Gene clusters are genomic regions that comprise multiple similar copies in close proximity, generated by duplication from a common ancestral segment. These duplicated segments often contain genes, but we also include non-genic regions in this study. In the human genome, gene clusters are of special interest to researchers because of their genetic and molecular biological importance. Many clusters are implicated in diseases having a genetic component, such as cancer and immune system disorders.

To understand how gene clusters are involved in these diseases, inferring their evolutionary histories is very helpful. Constructing a phylogenetic tree or a multiple sequence alignment is the most common initial step when studying gene cluster evolution. Both of these approaches assume that all of the positions in a duplicated copy will show similar divergences from the original segment, so we expect only one phylogeny for a given set of DNA sequences [1] and only one multiple alignment for all of their orthologous sequences [2]. However, existing phylogenetic tree construction methods produce different tree topologies depending on which part of each duplicated segment is taken as the input data, while multiple sequence alignments sometimes align non-orthologous parts of the sequences.

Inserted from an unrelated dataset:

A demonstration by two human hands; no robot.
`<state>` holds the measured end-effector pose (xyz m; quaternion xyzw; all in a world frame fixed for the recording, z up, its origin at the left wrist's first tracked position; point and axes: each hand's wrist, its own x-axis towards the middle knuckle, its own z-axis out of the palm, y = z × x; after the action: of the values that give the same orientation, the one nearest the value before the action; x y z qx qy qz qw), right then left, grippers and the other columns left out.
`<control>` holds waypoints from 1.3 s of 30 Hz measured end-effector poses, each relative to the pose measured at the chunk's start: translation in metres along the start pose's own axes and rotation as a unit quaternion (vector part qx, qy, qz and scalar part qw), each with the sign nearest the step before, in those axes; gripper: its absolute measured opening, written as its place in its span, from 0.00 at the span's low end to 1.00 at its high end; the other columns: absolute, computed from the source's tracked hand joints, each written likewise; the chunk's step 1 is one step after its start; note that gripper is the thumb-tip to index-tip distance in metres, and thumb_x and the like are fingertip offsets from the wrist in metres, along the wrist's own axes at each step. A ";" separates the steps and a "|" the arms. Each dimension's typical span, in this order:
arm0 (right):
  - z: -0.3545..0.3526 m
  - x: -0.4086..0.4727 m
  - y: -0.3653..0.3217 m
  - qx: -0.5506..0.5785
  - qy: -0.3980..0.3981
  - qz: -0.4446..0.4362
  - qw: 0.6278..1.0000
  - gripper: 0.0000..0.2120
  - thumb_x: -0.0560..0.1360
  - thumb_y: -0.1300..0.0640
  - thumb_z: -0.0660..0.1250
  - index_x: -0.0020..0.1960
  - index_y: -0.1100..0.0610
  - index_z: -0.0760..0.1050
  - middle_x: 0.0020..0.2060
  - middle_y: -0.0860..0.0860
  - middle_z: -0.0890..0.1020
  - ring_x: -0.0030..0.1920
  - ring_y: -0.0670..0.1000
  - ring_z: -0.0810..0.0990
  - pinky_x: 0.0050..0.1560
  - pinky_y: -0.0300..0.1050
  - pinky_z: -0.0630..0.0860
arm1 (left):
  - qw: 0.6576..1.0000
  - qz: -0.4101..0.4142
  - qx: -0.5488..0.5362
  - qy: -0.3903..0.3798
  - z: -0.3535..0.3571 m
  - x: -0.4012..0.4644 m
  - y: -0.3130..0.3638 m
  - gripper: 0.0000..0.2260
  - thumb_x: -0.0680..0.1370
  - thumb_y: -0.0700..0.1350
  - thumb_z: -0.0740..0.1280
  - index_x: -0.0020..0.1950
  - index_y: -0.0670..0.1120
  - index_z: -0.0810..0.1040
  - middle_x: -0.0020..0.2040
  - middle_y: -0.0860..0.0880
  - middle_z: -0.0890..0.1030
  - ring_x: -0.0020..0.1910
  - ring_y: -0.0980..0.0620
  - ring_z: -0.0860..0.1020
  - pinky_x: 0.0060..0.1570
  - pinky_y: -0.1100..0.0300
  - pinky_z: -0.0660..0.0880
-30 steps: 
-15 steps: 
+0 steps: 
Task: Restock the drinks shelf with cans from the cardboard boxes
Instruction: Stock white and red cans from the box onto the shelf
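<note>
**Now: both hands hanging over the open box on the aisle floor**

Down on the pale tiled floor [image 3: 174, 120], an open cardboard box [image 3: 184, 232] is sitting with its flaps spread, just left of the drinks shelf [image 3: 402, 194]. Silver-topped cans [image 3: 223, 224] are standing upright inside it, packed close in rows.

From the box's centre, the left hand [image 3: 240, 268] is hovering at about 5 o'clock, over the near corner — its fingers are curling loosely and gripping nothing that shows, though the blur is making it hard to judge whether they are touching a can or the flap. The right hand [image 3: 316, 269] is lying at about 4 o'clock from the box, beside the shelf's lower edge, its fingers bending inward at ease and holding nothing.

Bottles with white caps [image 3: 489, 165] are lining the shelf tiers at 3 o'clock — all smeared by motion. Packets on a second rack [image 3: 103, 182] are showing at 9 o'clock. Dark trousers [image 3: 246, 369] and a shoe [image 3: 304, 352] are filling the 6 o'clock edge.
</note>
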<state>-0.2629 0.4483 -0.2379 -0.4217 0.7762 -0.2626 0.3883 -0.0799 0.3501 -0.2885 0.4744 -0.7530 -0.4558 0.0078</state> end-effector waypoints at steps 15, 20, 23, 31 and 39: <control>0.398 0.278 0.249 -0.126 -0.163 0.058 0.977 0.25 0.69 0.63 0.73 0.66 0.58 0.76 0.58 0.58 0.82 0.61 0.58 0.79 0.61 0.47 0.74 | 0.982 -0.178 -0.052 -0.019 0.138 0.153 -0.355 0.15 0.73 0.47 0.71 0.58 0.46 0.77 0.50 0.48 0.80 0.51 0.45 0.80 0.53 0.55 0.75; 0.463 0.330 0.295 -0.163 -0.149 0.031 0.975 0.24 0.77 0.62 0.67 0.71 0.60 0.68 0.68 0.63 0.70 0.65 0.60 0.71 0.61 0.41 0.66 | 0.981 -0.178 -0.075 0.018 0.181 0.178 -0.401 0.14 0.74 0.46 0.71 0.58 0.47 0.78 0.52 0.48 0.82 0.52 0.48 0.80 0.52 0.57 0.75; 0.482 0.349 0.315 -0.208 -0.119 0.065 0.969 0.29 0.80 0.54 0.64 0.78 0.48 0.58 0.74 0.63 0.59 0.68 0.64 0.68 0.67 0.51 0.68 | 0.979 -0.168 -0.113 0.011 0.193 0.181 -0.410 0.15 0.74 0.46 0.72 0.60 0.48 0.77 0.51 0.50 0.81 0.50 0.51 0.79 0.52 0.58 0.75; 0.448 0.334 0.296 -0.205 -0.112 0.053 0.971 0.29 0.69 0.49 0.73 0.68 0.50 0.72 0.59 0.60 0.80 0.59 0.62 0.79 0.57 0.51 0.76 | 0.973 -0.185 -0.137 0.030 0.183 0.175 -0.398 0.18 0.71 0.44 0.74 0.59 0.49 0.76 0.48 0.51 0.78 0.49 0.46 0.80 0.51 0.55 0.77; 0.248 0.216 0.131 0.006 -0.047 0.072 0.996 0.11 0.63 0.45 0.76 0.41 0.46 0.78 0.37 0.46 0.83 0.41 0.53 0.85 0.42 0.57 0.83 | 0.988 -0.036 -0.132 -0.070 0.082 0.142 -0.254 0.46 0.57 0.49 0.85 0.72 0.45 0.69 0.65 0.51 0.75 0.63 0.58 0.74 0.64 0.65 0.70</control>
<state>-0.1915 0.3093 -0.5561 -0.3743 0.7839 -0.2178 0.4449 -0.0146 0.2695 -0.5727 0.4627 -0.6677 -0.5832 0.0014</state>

One of the major causes of these difficulties is the occurrence of so-called “gene conversion” events. A conversion event occurs between two paralogous (genic or non-genic) segments that were formed by a previous duplication. During such an event, part of one segment is copied to its homologous location in the other segment, overwriting that portion of the homologous sequence. This makes the target sequence a mosaic of sub-segments with varying divergences from the source sequence (Figure 1A). Conversion events are typically caused by DNA double-strand breaks or by a double Holliday-junction dissolution mechanism [3].

Figure 1
figure 1

Depiction of a conversion event and an example of simulation. (A) Depiction of a conversion event. First, a duplication copies region A to B, and A and B begin to diverge through substitutions and other small-scale events. Second, part of B is overwritten by its homologous segment from A in a conversion event. As a result, the converted segment becomes more similar than the other parts of A and B. (B) An example of simulation, with three sequences that mimic those of New World monkeys (NWM), Old World monkeys (OWM), and humans. NWM split from the human lineage million years ago (MYA), and have about 89% DNA sequence similarity with human.OWM separated MYA, with about 93% similarity to the human sequence. Randomly applied substitutions simulate the divergence rates among these three clades, starting from an ancestral sequence (see main text). The bold and dotted lines represent duplication and conversion events, respectively, and the location of each line indicates the time of the event. In this example, the simulated human lineage has a total of 18 duplication and 8 conversion events from the starting ancestral sequence.

Many computational methods for detecting gene conversion have been developed. When we consider methods requiring only DNA sequence data, they are classified in two main categories. The first includes phylogenetic-based methods, which identify gene conversions by finding breakpoints that change the tree topology, using either the maximum parsimony principle [4], maximum likelihood method [58], or Bayesian methods such as hidden Markov models [913]. The second category contains methods based on sequence similarity, which search for segments of unusually high similarity within two homologous regions [1422]. RDP3 [23] integrated 10 existing methods, including [9, 14, 15, 18, 19]. Note that methods which require additional information beyond the DNA sequences, such as the true duplication history or polymorphism data, are excluded in this study.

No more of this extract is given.